▶ [Task objective] Go through the data below. List every line that holds the word "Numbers".

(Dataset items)
○ ○ ○ ○ ○ ○ ○

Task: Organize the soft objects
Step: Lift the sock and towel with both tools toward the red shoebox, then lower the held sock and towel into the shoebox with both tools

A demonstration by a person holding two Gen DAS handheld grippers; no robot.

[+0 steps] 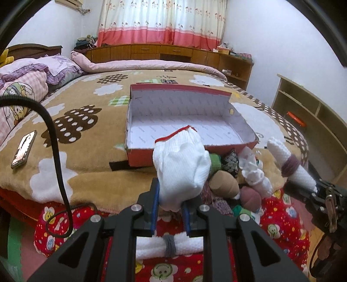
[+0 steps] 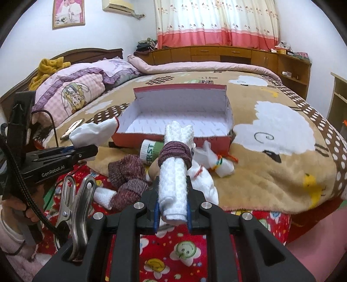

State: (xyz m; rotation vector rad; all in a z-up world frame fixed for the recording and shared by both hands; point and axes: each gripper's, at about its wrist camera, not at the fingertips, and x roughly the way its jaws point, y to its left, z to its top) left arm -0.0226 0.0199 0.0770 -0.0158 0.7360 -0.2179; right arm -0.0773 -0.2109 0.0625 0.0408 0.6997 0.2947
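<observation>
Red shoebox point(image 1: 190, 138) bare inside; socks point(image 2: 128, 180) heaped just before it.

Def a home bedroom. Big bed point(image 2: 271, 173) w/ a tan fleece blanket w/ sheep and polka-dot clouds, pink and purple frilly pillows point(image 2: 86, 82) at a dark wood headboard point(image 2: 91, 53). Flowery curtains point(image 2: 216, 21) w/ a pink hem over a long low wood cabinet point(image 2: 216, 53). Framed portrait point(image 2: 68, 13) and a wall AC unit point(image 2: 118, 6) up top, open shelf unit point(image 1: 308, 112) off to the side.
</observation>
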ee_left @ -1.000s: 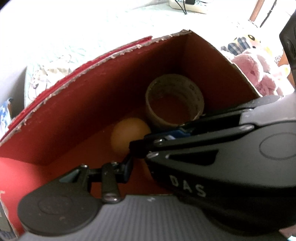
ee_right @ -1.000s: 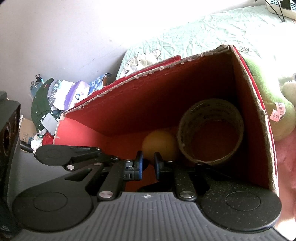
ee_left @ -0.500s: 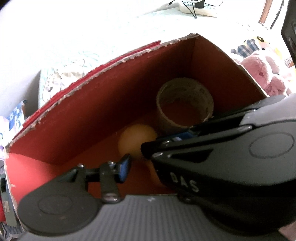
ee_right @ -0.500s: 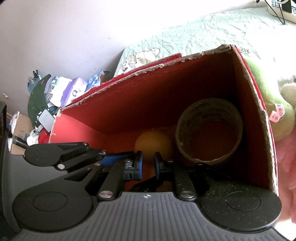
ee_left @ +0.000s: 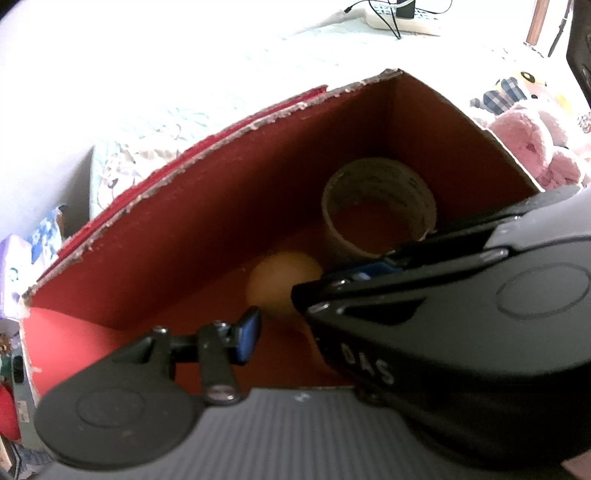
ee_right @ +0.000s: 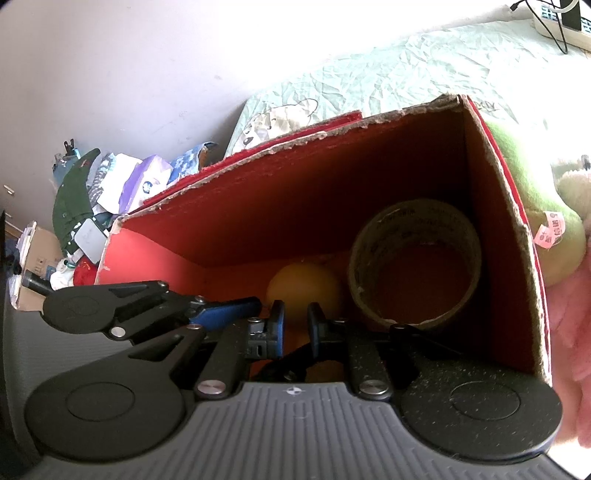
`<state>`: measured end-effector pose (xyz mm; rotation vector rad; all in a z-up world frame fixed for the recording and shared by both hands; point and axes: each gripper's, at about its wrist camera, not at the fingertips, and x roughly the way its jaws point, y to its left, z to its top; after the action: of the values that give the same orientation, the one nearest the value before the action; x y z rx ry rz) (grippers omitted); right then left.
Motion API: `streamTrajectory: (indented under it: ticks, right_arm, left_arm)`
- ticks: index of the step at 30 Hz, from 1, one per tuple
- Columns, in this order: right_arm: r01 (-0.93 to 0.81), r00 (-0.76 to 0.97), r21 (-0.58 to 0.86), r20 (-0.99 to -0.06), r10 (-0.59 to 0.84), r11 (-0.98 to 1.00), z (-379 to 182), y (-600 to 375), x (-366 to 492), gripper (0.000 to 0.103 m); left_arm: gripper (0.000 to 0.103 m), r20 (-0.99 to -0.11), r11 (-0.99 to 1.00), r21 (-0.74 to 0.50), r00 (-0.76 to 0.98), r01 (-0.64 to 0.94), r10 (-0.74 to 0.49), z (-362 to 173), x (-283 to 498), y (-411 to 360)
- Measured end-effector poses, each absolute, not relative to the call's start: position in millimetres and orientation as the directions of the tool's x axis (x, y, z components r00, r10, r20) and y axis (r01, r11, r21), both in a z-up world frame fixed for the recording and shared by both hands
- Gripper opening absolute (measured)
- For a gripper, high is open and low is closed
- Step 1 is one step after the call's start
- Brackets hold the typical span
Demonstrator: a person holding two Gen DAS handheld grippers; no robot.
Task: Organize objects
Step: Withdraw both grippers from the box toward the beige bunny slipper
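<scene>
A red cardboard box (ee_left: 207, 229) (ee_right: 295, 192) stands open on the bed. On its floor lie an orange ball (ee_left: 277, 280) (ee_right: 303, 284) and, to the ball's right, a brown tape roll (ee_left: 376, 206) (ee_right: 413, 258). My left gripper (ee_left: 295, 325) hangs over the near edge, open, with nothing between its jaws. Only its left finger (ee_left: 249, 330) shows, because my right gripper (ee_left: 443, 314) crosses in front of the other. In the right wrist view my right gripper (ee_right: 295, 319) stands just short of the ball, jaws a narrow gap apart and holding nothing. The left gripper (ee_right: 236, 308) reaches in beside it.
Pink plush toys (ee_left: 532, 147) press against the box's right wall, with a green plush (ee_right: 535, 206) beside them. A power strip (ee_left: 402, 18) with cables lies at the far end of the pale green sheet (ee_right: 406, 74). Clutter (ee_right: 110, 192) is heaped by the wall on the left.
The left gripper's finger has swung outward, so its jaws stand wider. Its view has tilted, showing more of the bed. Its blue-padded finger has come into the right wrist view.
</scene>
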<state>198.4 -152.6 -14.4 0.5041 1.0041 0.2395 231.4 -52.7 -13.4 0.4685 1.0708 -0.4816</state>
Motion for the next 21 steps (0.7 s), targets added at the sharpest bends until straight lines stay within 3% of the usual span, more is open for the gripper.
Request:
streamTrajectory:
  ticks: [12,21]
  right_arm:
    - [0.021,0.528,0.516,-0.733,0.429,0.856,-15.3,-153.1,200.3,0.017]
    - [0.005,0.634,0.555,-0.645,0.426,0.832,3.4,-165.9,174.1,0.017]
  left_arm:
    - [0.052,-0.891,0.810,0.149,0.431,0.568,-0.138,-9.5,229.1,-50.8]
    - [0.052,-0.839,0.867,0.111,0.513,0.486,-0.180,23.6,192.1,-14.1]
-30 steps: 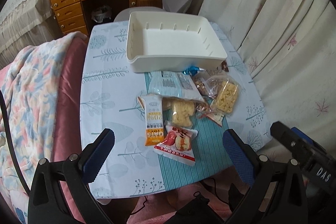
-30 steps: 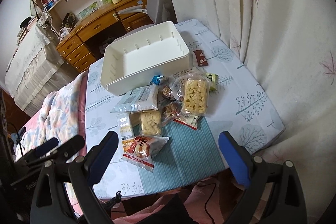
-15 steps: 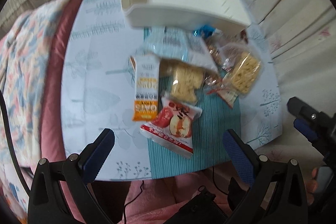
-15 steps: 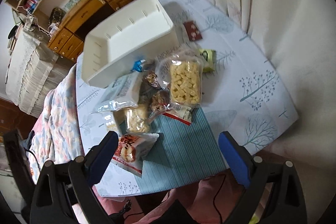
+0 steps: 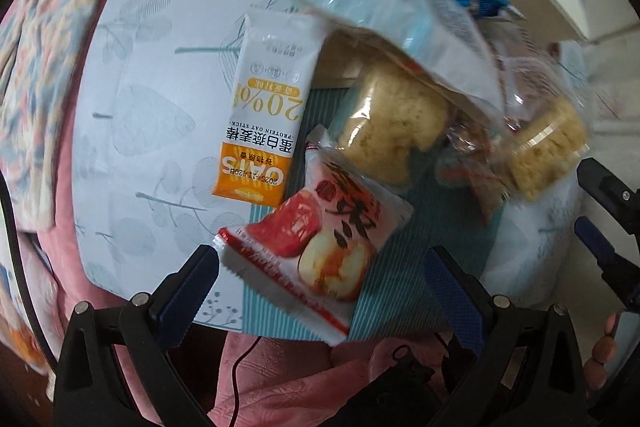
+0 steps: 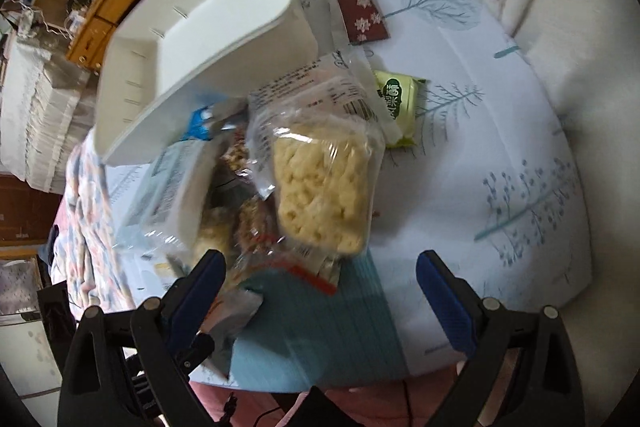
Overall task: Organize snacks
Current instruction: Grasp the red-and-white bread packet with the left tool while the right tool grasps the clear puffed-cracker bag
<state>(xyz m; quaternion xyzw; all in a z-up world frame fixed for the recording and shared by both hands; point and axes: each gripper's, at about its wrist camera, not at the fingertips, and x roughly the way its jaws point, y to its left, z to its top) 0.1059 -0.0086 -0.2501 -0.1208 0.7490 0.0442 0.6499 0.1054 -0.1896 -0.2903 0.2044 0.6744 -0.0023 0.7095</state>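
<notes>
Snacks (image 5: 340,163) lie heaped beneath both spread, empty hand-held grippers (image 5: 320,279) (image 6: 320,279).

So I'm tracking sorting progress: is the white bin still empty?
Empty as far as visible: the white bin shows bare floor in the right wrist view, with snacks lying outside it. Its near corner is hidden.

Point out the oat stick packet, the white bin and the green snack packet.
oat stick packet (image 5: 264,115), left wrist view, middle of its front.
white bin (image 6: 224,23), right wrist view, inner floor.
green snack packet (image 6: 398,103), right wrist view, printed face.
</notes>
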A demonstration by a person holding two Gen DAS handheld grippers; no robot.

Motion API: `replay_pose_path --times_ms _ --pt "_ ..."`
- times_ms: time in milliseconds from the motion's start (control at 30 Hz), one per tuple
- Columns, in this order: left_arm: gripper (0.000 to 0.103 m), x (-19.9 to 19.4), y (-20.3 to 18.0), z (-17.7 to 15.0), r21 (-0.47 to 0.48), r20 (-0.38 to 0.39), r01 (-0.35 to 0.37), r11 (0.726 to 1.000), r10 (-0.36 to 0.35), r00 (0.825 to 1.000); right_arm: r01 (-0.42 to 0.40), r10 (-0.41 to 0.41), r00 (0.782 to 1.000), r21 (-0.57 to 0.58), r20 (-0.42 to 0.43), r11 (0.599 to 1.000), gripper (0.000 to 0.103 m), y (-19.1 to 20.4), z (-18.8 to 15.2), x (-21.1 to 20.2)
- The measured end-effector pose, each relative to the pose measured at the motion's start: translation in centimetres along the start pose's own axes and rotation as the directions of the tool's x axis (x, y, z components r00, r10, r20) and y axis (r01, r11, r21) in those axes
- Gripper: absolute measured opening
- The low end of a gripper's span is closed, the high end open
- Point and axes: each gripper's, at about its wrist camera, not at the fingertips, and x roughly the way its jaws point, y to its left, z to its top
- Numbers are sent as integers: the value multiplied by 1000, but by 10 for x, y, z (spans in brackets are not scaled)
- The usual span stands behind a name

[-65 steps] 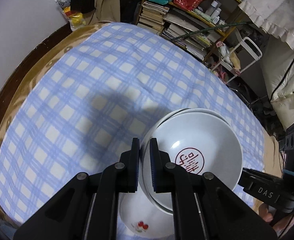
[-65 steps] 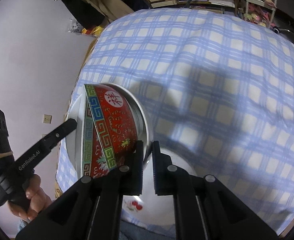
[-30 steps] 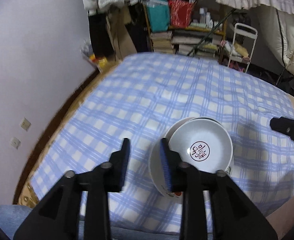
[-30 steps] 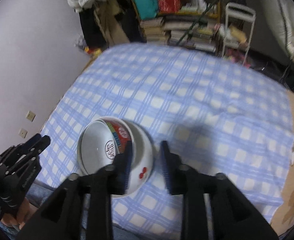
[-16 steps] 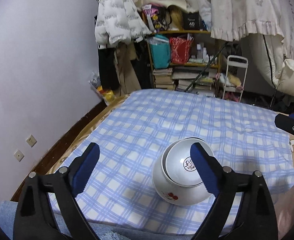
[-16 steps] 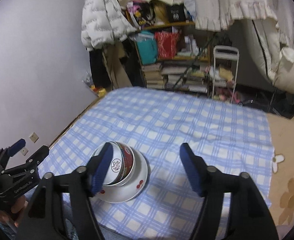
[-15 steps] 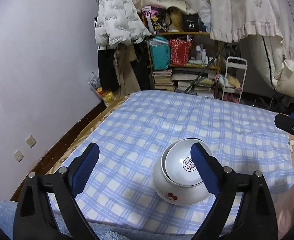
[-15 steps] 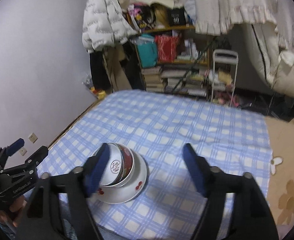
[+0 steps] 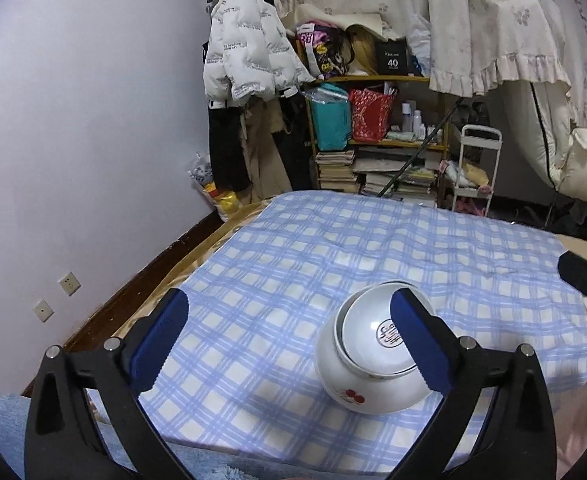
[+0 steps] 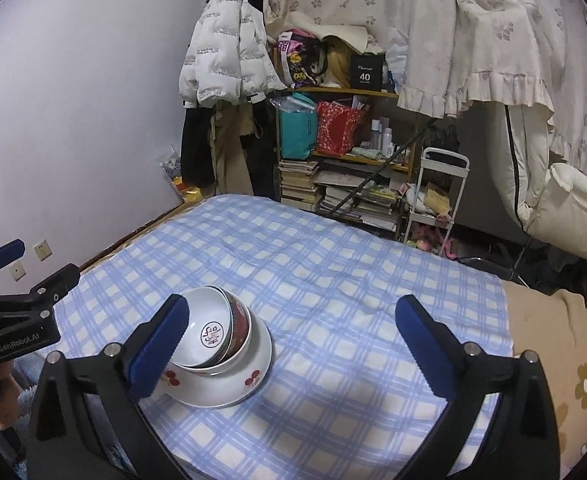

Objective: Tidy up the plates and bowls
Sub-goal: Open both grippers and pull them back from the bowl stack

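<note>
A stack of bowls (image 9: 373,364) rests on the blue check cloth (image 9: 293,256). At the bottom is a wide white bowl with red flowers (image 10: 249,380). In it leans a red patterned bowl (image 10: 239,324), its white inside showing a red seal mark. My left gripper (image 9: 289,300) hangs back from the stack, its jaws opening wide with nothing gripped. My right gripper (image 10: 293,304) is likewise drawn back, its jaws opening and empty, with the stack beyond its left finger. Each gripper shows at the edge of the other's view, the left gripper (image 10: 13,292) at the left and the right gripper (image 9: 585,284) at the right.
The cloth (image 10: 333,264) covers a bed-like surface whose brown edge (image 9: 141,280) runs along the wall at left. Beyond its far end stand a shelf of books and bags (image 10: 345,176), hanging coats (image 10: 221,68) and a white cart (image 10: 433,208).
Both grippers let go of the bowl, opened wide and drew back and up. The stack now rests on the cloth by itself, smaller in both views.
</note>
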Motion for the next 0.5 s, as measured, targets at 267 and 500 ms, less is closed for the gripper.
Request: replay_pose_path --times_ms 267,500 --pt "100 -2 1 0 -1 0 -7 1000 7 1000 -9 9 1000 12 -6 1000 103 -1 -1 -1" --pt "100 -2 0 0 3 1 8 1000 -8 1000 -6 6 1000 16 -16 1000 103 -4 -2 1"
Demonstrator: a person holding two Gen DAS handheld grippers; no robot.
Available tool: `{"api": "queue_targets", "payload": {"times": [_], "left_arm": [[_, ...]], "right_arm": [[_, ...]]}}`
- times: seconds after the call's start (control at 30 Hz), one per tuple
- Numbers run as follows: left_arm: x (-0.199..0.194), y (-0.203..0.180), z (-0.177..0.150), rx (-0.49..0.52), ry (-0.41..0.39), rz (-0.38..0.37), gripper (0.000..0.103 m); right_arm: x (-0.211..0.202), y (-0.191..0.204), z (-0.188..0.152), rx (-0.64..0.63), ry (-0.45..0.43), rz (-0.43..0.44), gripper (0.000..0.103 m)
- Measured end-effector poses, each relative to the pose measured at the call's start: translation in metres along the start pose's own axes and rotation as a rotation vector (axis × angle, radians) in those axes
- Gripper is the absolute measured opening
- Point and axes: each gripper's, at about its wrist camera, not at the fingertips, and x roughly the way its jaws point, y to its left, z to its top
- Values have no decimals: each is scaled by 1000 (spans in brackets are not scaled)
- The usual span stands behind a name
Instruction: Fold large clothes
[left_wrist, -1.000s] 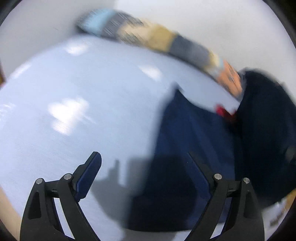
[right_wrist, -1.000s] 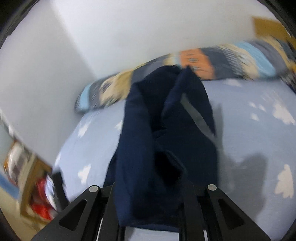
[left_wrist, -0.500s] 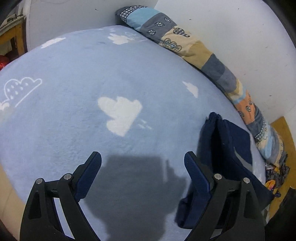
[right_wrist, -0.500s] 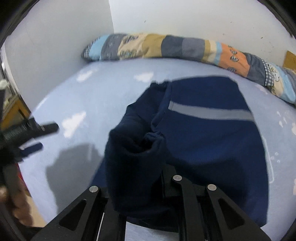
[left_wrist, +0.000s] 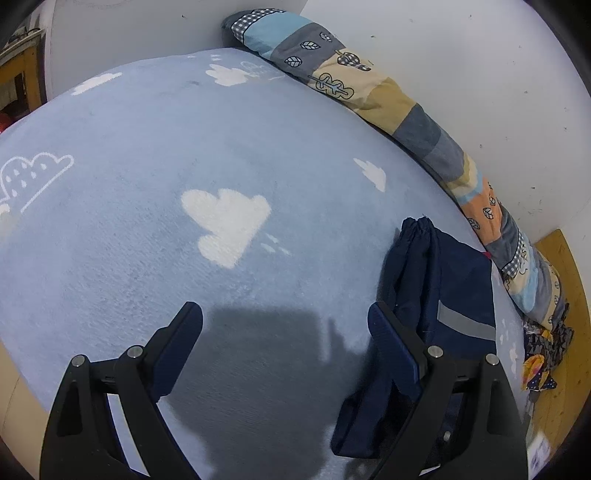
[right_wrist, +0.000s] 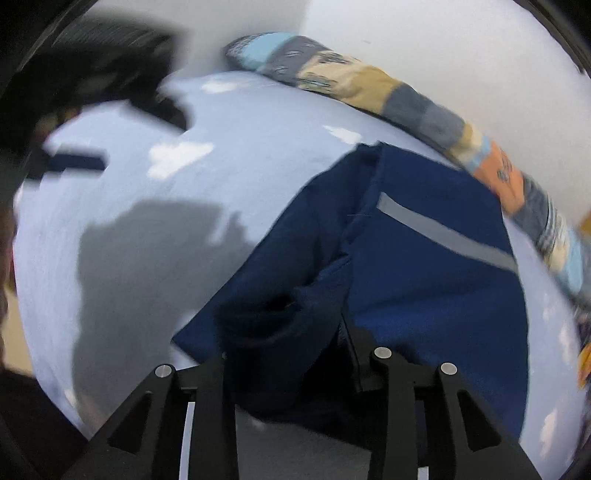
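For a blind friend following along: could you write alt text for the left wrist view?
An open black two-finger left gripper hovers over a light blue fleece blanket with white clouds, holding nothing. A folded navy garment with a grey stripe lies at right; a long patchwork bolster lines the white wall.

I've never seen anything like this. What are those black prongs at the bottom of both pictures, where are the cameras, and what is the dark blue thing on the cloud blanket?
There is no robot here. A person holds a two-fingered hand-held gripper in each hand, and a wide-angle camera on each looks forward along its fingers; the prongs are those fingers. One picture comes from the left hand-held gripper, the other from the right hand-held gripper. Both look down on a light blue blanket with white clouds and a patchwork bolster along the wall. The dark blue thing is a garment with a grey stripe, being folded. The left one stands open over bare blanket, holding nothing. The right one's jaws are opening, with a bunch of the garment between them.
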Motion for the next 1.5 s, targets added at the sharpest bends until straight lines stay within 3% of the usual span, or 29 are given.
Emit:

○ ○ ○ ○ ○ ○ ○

▶ [Response for this exercise]
- Numbers are sent as integers: the value multiplied by 1000, but by 10 for x, y, z (spans in brackets are not scaled)
- Numbers run as follows: left_arm: x (-0.199..0.194), y (-0.203..0.180), z (-0.177..0.150), rx (-0.49..0.52), ry (-0.41..0.39), rz (-0.38..0.37), gripper (0.000..0.103 m); right_arm: x (-0.211..0.202), y (-0.191..0.204), z (-0.188..0.152), rx (-0.64..0.63), ry (-0.45..0.43), rz (-0.43..0.44), gripper (0.000..0.103 m)

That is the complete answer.